** Activity **
Your task is to output the listing word for word, with pictures excluded.

** Given information **
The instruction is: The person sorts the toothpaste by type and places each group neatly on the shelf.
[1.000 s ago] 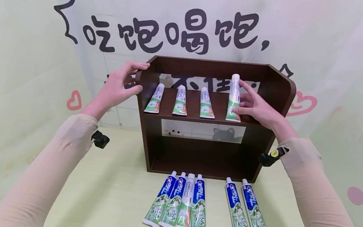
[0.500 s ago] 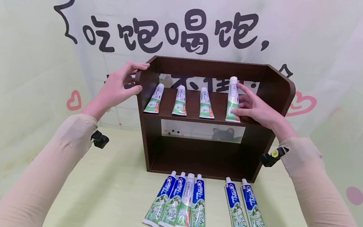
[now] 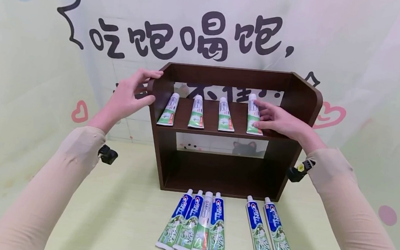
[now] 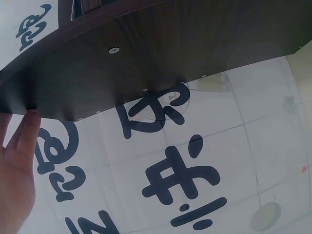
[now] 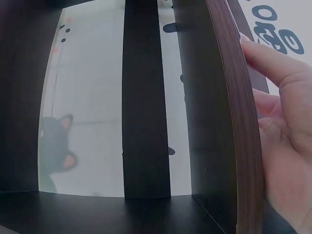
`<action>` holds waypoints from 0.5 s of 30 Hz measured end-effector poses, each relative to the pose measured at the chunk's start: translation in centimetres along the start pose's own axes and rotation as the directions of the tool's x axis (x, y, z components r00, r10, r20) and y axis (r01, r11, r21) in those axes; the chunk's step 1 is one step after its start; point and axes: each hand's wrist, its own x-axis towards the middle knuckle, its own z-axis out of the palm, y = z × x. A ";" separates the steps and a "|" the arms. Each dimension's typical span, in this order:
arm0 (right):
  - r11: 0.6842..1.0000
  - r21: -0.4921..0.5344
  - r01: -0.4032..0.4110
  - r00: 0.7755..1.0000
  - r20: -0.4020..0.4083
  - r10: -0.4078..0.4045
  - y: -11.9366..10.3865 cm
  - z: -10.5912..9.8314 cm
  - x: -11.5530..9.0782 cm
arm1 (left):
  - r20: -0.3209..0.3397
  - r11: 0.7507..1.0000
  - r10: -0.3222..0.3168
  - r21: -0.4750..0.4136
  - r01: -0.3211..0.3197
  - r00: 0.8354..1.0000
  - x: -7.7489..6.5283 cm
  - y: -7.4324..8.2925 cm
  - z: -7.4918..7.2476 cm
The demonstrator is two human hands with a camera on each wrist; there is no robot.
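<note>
At the upper tier of a dark brown two-tier shelf, my right hand holds a white-and-green toothpaste tube by its right edge. Its index finger touches near the cap and the thumb lies by the lower end. The tube leans back, its bottom end at the tier's front edge. Three similar tubes lie to its left: a near one, a middle one and a far-left one. My left hand rests on the shelf's left side panel, fingers nearly straight. In the right wrist view, the shelf board hides the held tube.
On the pale table before the shelf lie several blue-and-green toothpaste tubes, with a white-and-green one among them. Two more blue-and-green tubes lie to the right. A printed curtain hangs behind.
The tube at my right hand has tipped back, its cap sinking away from me while the bottom end stays at the shelf's front edge. My left hand has stayed on the side panel.
</note>
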 end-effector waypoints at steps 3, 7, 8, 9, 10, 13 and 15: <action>1.000 -0.010 -0.010 1.000 0.008 0.010 -0.1 -0.1 0.0 | 0.004 1.000 -0.001 0.002 0.001 1.000 0.1 0.1 -0.1; 0.999 -0.037 -0.013 1.000 0.009 0.013 -0.1 -0.2 0.0 | 0.011 1.000 -0.001 0.007 0.001 1.000 0.2 0.3 -0.2; 0.999 -0.046 -0.016 1.000 0.006 0.016 -0.1 -0.1 0.0 | 0.014 1.000 -0.002 0.008 0.002 1.000 0.1 0.2 -0.2; 0.998 -0.052 -0.018 1.000 0.004 0.019 -0.2 -0.1 0.0 | 0.015 1.000 -0.002 0.006 0.002 1.000 0.1 0.2 -0.2; 0.998 -0.059 -0.021 1.000 0.000 0.021 -0.2 -0.1 0.0 | 0.016 1.000 -0.002 0.006 0.002 1.000 0.1 0.2 -0.1; 0.997 -0.066 -0.027 1.000 -0.010 0.027 -0.2 0.1 0.0 | 0.013 1.000 -0.007 0.006 0.007 1.000 0.1 0.1 -0.1; 0.997 -0.070 -0.025 1.000 -0.019 0.024 -0.3 0.2 0.0 | 0.007 1.000 -0.007 0.005 0.007 1.000 0.0 0.0 -0.1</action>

** Result below **
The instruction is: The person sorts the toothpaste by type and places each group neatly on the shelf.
[1.000 s ago] 
[0.500 s ago] 
[now] 
[now] 
[now] 
`<action>` holds waypoints from 0.5 s of 30 Hz measured end-effector poses, each relative to the pose measured at the chunk's start: translation in centimetres along the start pose's own axes and rotation as the directions of the tool's x axis (x, y, z components r00, r10, r20) and y axis (r01, r11, r21) in those axes; the chunk's step 1 is one step after its start; point and axes: each hand's wrist, its own x-axis towards the middle knuckle, its own z-axis out of the palm, y = z × x. A ";" separates the steps and a "|" the arms. Each dimension's typical span, in this order:
arm0 (right):
  - r11: 0.6842..1.0000
  - r21: -0.4921..0.5344
  - r01: -0.4032..0.4110
  - r00: 0.7755..1.0000
  - r20: -0.4020..0.4083
  - r10: -0.4078..0.4045
  - y: -11.9366..10.3865 cm
  - z: -10.5912..9.8314 cm
  - x: -11.5530..9.0782 cm
arm1 (left):
  - r20: -0.3209..0.3397
  - r11: 0.7507..1.0000
  - r10: -0.3222..0.3168
  - r21: -0.4750..0.4136
  - r01: -0.3211..0.3197
  - r00: 0.8354..1.0000
  - x: -7.7489..6.5283 cm
  - y: -7.4324..8.2925 cm
  - z: -7.4918..7.2476 cm
The demonstrator is two human hands with a camera on each wrist; there is no robot.
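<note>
At the upper tier of a dark brown two-tier shelf, my right hand holds a white-and-green toothpaste tube by its right edge. Its index finger touches near the cap and the thumb lies by the lower end. The tube leans back, its bottom end at the tier's front edge. Three similar tubes lie to its left: a near one, a middle one and a far-left one. My left hand rests on the shelf's left side panel, fingers nearly straight. In the right wrist view, the shelf board hides the held tube.
On the pale table before the shelf lie several blue-and-green toothpaste tubes, with a white-and-green one among them. Two more blue-and-green tubes lie to the right. A printed curtain hangs behind.
The tube at my right hand has tipped back, its cap sinking away from me while the bottom end stays at the shelf's front edge. My left hand has stayed on the side panel.
</note>
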 end-effector waypoints at steps 3, 7, 8, 9, 10, 13 and 15: <action>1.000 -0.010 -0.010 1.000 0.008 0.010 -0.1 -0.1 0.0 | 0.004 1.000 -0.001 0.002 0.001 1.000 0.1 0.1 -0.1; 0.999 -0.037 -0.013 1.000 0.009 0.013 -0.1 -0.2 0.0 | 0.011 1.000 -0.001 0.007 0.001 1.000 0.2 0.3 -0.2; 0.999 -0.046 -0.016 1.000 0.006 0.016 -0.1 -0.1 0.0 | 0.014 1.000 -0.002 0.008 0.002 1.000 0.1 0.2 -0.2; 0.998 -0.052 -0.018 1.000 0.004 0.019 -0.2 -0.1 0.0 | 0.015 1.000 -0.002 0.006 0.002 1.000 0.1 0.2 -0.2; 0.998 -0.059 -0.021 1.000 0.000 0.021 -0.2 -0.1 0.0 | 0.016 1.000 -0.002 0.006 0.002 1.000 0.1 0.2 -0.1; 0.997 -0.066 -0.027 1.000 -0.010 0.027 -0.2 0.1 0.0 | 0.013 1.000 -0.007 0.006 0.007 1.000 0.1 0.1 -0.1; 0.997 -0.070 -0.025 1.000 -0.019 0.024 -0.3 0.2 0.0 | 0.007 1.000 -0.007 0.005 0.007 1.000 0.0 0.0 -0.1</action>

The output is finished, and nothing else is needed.